Exercise objective:
Return the full listing character for character, without its pictures.

══════

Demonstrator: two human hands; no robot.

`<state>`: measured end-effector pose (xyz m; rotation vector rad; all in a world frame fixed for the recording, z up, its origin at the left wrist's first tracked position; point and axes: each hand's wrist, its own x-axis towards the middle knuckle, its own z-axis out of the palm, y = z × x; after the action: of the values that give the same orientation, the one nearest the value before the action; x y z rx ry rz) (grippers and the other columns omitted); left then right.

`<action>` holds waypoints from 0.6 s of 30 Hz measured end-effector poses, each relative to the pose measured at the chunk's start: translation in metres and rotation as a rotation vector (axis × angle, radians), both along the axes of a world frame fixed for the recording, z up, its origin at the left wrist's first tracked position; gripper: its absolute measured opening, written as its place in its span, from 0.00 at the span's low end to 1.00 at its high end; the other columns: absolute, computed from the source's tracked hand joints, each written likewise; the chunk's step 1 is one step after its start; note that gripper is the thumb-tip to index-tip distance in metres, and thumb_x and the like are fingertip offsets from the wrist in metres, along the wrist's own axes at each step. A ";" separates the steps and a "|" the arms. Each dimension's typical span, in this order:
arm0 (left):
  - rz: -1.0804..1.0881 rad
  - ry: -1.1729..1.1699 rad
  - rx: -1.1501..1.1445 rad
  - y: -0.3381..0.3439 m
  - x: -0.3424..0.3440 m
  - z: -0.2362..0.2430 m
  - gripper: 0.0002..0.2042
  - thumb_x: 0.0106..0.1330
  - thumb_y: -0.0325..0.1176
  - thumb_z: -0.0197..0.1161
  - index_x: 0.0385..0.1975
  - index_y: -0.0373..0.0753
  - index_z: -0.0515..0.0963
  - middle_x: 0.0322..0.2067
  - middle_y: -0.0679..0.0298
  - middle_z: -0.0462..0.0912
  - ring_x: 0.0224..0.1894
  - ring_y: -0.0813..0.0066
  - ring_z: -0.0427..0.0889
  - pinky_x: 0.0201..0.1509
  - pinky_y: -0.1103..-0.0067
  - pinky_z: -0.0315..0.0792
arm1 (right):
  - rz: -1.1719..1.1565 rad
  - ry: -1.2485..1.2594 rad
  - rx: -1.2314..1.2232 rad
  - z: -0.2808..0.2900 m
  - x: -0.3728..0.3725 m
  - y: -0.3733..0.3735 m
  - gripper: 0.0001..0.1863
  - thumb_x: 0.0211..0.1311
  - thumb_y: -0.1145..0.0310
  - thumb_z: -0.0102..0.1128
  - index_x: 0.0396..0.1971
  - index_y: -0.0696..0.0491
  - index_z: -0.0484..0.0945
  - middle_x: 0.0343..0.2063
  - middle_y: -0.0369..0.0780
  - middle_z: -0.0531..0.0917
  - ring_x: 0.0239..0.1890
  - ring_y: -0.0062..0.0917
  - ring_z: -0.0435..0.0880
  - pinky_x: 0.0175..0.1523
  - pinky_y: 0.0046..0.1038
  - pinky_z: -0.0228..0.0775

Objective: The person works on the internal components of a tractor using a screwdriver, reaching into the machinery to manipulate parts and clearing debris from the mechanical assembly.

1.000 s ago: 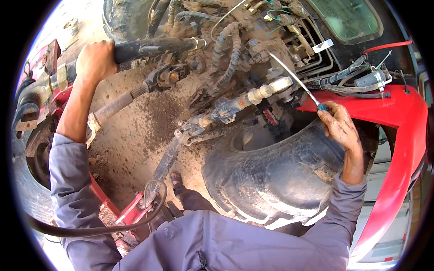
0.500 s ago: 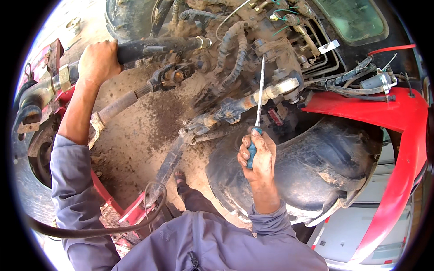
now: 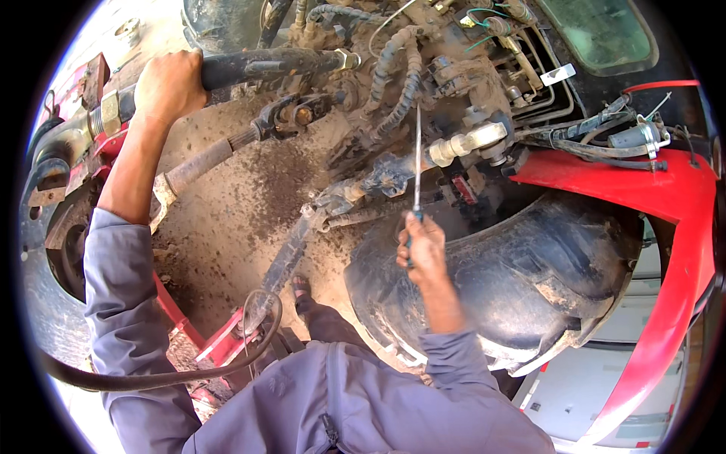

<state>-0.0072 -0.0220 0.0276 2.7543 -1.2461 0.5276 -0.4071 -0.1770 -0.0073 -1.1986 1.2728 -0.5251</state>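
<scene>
At the centre of the frame the right hand holds a long screwdriver by its blue handle, fingers clamped around it, the thin shaft standing almost upright so that its tip reaches into the muddy cluster of hoses and fittings at the top middle. Held this way, the tool's length seems to let the hand stay low, clear of the pale metal coupling just right of the shaft.

In the upper left, the left hand is closed around a thick black hose running rightward, apparently as a brace while the body leans over the machine. Below the right hand lies the large black tyre, with the red fender curving along the right edge.
</scene>
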 end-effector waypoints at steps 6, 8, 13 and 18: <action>0.015 0.023 -0.003 0.001 0.000 0.002 0.13 0.43 0.33 0.62 0.29 0.33 0.77 0.26 0.50 0.81 0.32 0.54 0.82 0.38 0.68 0.76 | -0.013 -0.013 -0.173 0.001 0.013 0.027 0.13 0.63 0.59 0.54 0.32 0.54 0.69 0.16 0.35 0.69 0.08 0.17 0.65 0.10 0.21 0.53; 0.028 0.036 0.025 0.001 0.000 0.002 0.14 0.43 0.33 0.62 0.29 0.33 0.77 0.27 0.49 0.81 0.32 0.54 0.82 0.38 0.67 0.76 | -0.081 -0.226 -0.148 0.005 0.019 0.027 0.13 0.63 0.59 0.54 0.35 0.54 0.69 0.16 0.35 0.69 0.08 0.18 0.65 0.11 0.20 0.53; 0.042 0.049 0.054 -0.003 -0.002 0.005 0.14 0.43 0.35 0.63 0.29 0.34 0.77 0.27 0.49 0.81 0.32 0.53 0.82 0.38 0.67 0.76 | -0.128 -0.355 -0.083 -0.007 0.031 0.034 0.13 0.65 0.60 0.52 0.39 0.56 0.68 0.16 0.35 0.69 0.09 0.17 0.64 0.12 0.21 0.54; 0.029 0.016 0.044 -0.001 -0.001 0.005 0.16 0.44 0.37 0.64 0.30 0.33 0.76 0.27 0.49 0.81 0.31 0.52 0.82 0.38 0.67 0.76 | -0.091 -0.347 -0.118 -0.014 0.041 0.031 0.11 0.65 0.62 0.52 0.32 0.54 0.68 0.16 0.34 0.68 0.10 0.18 0.65 0.13 0.20 0.55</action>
<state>-0.0082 -0.0232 0.0322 2.8108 -1.2313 0.4854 -0.3663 -0.1455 -0.0217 -1.0926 1.0120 -0.8462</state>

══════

Worked solution:
Demonstrator: two human hands; no robot.

`<state>`: measured end-effector pose (xyz m; rotation vector rad; all in a world frame fixed for the recording, z up, its origin at the left wrist's first tracked position; point and axes: each hand's wrist, its own x-axis towards the middle knuckle, its own z-axis out of the palm, y = z × x; after the action: of the values that give the same orientation, the one nearest the value before the action; x y z rx ry rz) (grippers and the other columns omitted); left then right.

`<action>` holds waypoints from 0.6 s of 30 Hz measured end-effector poses, each relative to the pose measured at the chunk's start: translation in metres and rotation as a rotation vector (axis × angle, radians), both along the axes of a world frame fixed for the recording, z up, its origin at the left wrist's first tracked position; gripper: its absolute measured opening, written as its place in its span, from 0.00 at the span's low end to 1.00 at its high end; the other columns: absolute, computed from the source's tracked hand joints, each written likewise; the chunk's step 1 is one step after its start; note that gripper is the thumb-tip to index-tip distance in metres, and thumb_x and the like are fingertip offsets from the wrist in metres, along the wrist's own axes at each step. A ";" separates the steps and a "|" the arms. Each dimension's typical span, in this order:
arm0 (left):
  - rz: -1.0804..1.0881 rad
  - ry: -1.1729..1.1699 rad
  - rx: -1.1501..1.1445 rad
  - y: -0.3381..0.3439 m
  - x: -0.3424..0.3440 m
  - z: -0.2362..0.2430 m
  - gripper: 0.0002..0.2042
  - thumb_x: 0.0106..0.1330
  - thumb_y: -0.0325..0.1176
  - thumb_z: -0.0197..0.1161
  - index_x: 0.0385..0.1975
  - index_y: -0.0373..0.0753
  - index_z: -0.0515..0.0963
  - middle_x: 0.0322..0.2067
  - middle_y: -0.0679..0.0298
  - middle_z: -0.0462..0.0912
  - ring_x: 0.0224..0.1894
  - ring_y: -0.0813..0.0066
  - ring_z: -0.0427..0.0889
  - pinky_x: 0.0201..0.1509
  - pinky_y: -0.1103..-0.0067
  - pinky_z: -0.0315..0.0792
arm1 (right):
  - rz: -1.1719..1.1565 rad
  - ry: -1.2485..1.2594 rad
  - rx: -1.2314..1.2232 rad
  - z: -0.2808..0.2900 m
  - x: -0.3728..0.3725 m
  - y: -0.3733..0.3735 m
  - gripper: 0.0001..0.1863
  - thumb_x: 0.0211..0.1311
  - thumb_y: -0.1145..0.0310
  - thumb_z: -0.0102..0.1128
  - index_x: 0.0396..0.1971
  - index_y: -0.0696..0.0491
  - index_z: -0.0484..0.0945
  - middle_x: 0.0343..0.2063
  - middle_y: -0.0369..0.0780
  - middle_z: -0.0531..0.0917
  - ring_x: 0.0239..0.1890
  - ring_y: -0.0062..0.0917
  - ring_z: -0.0435..0.0880
  - pinky_x: 0.0175..0.1523
  - pinky_y: 0.0046..0.1038
  - pinky_z: -0.0228..0.0775

Objective: The person works on the internal components of a tractor using a screwdriver, reaching into the machinery to manipulate parts and clearing debris from the mechanical assembly.

1.000 s ago: 
0.500 s ago: 
now: 

<state>-0.0072 -0.0220 0.0276 2.7543 -1.2461 0.5276 -0.4071 -0.1770 -0.0073 -1.1986 1.2728 -0.5251</state>
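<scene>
At the centre of the frame the right hand holds a long screwdriver by its blue handle, fingers clamped around it, the thin shaft standing almost upright so that its tip reaches into the muddy cluster of hoses and fittings at the top middle. Held this way, the tool's length seems to let the hand stay low, clear of the pale metal coupling just right of the shaft.

In the upper left, the left hand is closed around a thick black hose running rightward, apparently as a brace while the body leans over the machine. Below the right hand lies the large black tyre, with the red fender curving along the right edge.
</scene>
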 end-effector waypoints at steps 6, 8, 13 and 18: <action>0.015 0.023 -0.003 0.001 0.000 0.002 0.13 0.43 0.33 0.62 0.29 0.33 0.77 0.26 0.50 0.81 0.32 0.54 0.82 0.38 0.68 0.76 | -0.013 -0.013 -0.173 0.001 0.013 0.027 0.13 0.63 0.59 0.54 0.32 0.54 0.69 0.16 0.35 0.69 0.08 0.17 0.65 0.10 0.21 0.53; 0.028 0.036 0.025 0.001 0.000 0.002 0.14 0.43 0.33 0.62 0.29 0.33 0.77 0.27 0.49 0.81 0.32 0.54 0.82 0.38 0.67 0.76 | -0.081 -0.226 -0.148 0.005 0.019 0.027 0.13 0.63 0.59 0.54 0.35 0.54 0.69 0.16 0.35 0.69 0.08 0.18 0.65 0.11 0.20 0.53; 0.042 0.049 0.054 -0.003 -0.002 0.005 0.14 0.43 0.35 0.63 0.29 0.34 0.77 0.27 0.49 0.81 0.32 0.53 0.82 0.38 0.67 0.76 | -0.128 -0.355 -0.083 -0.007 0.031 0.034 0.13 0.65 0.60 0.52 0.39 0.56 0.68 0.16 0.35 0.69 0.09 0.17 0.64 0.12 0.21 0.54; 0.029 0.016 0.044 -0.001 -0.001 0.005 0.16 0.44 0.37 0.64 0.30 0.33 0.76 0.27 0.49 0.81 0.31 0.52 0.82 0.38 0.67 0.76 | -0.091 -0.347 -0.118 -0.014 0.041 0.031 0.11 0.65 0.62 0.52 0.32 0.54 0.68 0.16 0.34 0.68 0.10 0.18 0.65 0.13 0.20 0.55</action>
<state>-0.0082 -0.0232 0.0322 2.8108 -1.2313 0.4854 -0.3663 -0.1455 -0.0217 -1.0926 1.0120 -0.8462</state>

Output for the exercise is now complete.